## Task details
Copy every line from the records that holds the word "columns".
### The input
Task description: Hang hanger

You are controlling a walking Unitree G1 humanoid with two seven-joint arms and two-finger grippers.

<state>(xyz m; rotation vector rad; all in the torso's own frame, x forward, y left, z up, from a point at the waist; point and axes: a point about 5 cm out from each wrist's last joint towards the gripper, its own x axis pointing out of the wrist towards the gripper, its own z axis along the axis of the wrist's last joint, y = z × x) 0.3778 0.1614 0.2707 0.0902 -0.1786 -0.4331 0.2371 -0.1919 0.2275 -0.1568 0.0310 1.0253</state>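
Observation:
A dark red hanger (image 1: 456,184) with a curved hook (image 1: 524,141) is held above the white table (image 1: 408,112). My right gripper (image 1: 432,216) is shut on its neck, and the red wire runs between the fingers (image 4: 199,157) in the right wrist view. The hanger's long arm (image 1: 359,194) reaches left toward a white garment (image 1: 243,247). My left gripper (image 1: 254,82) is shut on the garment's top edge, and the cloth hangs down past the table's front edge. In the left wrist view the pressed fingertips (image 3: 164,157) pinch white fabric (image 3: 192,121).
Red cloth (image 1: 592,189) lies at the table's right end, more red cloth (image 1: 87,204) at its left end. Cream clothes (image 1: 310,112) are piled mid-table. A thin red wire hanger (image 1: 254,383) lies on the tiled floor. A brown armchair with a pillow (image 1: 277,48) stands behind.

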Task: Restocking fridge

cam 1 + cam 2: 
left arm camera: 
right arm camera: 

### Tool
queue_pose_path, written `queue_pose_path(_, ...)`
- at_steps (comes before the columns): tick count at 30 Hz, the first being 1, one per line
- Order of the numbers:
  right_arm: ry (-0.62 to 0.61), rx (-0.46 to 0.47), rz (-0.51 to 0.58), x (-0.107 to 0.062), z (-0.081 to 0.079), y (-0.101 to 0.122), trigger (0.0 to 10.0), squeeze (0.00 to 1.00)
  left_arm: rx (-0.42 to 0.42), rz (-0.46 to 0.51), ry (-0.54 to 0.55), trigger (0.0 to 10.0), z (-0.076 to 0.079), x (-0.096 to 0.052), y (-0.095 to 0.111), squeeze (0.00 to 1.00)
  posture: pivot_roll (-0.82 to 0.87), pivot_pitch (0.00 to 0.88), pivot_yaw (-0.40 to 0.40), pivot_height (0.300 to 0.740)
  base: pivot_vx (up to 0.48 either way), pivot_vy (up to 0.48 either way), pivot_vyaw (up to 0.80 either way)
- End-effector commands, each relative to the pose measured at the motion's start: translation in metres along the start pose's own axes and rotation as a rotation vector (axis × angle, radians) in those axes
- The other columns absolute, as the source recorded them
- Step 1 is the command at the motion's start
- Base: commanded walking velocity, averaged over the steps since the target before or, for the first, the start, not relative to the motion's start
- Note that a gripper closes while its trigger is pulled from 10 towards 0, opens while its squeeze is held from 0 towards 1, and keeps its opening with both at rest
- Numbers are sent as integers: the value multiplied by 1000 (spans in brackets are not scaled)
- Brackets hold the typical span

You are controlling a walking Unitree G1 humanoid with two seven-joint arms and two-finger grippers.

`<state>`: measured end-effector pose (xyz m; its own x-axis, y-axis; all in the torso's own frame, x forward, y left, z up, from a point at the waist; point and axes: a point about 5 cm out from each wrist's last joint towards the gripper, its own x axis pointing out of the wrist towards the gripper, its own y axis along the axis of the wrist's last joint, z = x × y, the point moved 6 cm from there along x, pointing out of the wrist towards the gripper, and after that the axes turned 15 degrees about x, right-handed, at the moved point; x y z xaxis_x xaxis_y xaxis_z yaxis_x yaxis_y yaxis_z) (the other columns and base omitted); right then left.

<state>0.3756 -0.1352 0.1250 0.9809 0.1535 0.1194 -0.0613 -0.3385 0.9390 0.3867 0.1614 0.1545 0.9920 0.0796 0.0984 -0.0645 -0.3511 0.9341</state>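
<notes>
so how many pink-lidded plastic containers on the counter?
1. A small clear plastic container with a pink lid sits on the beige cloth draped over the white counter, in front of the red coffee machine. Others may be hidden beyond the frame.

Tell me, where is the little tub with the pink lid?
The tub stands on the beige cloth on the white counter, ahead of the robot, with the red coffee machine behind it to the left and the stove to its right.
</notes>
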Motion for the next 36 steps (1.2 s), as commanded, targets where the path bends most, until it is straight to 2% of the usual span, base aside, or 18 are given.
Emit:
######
## Task result
- at_steps (comes before the columns): tick count at 30 Hz, the first being 1, one per line
- The other columns absolute, as the source recorded them
`<state>`: measured end-effector pose (xyz m; its own x-axis, y-axis; all in the torso's own frame, x forward, y left, z up, from a point at the waist; point and axes: a point about 5 cm out from each wrist's last joint towards the gripper, its own x axis pointing out of the wrist towards the gripper, its own y axis along the axis of the wrist's last joint, z = x × y, the point moved 6 cm from there along x, pointing out of the wrist towards the gripper, and after that the axes turned 15 degrees about x, right-handed, at the moved point; x y z xaxis_x xaxis_y xaxis_z yaxis_x yaxis_y yaxis_z) (the other columns and base omitted); right then left.

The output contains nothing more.